# REQUIREMENT
Your answer must consist of exactly the lines below, starting with the line with "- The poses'" and going on through the line with "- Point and", and nothing else.

• • • • • • •

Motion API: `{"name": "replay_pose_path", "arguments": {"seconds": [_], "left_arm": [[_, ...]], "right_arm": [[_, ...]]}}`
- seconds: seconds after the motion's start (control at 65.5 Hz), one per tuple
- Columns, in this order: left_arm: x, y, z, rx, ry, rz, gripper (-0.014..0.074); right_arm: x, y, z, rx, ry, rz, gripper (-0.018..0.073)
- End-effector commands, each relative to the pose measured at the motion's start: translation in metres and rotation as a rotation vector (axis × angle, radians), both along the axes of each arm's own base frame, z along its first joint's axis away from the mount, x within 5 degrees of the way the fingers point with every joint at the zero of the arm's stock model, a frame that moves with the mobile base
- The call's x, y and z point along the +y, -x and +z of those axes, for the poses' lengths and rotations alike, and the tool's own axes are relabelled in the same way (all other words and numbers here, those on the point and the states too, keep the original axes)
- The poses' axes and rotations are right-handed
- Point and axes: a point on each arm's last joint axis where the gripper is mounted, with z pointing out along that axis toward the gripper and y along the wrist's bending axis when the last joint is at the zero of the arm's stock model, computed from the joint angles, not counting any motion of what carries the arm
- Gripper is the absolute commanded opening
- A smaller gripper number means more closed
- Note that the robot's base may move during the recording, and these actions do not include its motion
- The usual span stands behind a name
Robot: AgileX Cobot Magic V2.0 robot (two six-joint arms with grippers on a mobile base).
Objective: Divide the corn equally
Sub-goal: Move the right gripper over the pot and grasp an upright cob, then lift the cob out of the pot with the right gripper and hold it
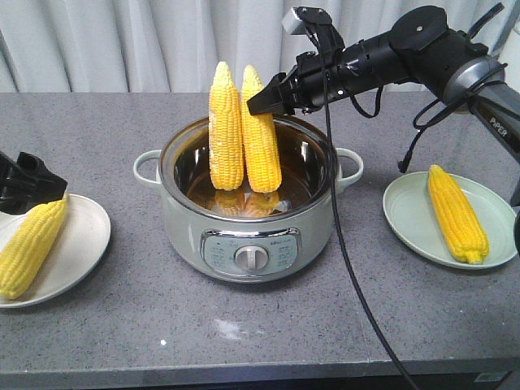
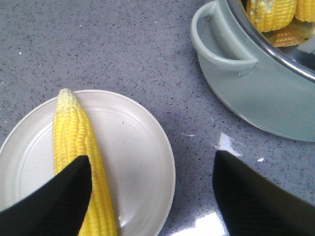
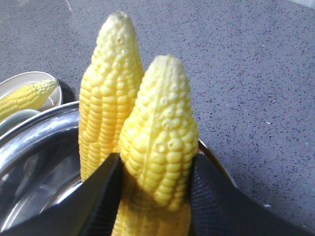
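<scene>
From the front, the pot (image 1: 248,203) sits mid-counter (image 1: 268,325) with two cobs standing upright inside it, leaning on its back wall. The right gripper (image 1: 262,104) reaches in from the pot's right and pinches the gripped cob (image 1: 261,138) near its top. The second standing cob (image 1: 226,130) touches it on the side away from that arm. Right of the pot, well apart, a green plate (image 1: 406,215) holds one lying cob (image 1: 457,213). Left of the pot, a white plate (image 1: 81,236) holds another cob (image 1: 31,244), with the left gripper (image 1: 28,183) just above its far end.

The left wrist view shows the left gripper (image 2: 152,196) with fingers spread wide. One finger (image 2: 54,201) is over the cob (image 2: 74,132) on the white plate (image 2: 142,162), the other over bare counter beside the pot (image 2: 256,93).

In the right wrist view, both fingers (image 3: 106,201) press against the sides of the gripped cob (image 3: 160,142), and the second standing cob (image 3: 110,98) is touching behind it, above the pot rim (image 3: 34,142).
</scene>
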Motion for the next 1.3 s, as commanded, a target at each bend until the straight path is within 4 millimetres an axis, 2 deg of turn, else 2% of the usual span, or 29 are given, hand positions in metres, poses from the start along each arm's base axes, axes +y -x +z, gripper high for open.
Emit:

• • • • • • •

# SOLUTION TO THE EXERCISE
- The poses' axes and rotations are right-handed
- Point and axes: a point on each arm's last joint axis where the gripper is mounted, with z pointing out along that axis toward the gripper and y along the wrist's bending axis when the last joint is at the zero of the arm's stock model, computed from the joint angles, not counting any motion of what carries the arm

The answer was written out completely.